The kinds of stories Toni Morrison told
No one has done more to transform the language for thinking about America’s racial past.
In recent years, visitors to Thomas Jefferson’s plantation in Virginia have received an unvarnished portrait of the Founding Father. Guides at Monticello make it clear that the plantation ran on the backs of enslaved people and that Jefferson, coiner of the phrase “all men are created equal,” bought and sold human beings. The brilliant writer of the Declaration of Independence was the overseer of a forced labor camp.
These facts and ironies are too much to absorb for some white visitors, who complain that guides are bashing Jefferson and politicizing the tour by spending so much time on the African American experience. The Washington Post reported recently that an increasing number of visitors’ negative reviews complain of “political correctness.” Many people don’t want to hear about the shameful past or about what it was like to live in bondage.

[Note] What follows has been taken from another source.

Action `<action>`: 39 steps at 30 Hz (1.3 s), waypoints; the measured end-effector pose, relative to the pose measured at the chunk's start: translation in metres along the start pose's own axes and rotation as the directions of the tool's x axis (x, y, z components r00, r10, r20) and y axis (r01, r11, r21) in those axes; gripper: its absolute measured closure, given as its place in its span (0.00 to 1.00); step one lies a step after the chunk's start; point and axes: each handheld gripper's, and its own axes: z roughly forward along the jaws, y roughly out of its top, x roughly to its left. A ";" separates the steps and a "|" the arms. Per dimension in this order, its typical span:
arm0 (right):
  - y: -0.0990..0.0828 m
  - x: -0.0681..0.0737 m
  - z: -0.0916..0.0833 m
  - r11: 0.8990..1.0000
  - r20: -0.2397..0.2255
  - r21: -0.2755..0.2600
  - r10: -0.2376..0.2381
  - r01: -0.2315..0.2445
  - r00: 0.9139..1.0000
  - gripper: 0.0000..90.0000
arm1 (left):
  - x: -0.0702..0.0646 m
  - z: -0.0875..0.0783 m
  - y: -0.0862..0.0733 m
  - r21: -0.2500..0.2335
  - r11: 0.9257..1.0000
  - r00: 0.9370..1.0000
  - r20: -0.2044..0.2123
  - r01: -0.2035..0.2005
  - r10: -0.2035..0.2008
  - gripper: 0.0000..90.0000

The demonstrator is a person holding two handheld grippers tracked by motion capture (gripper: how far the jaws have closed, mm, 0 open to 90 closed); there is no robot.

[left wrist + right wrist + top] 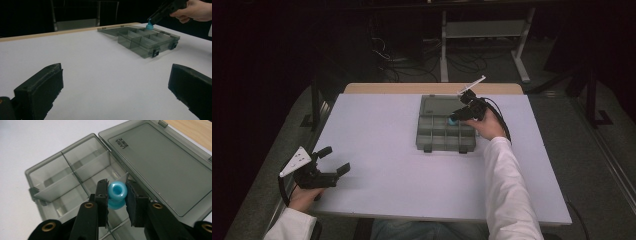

How do we talk about the past and tell the complicated truth about our identity as Americans? It is, inevitably, a political question, for it asks us to decide whose stories matter and who gets to tell them. The answer we give is powerfully shaped by the language we choose. Do we refer to “Mr. Jefferson’s people” or “enslaved people”? Do we say that Jefferson fathered children with Sally Hemings or that he forced himself upon a woman he owned?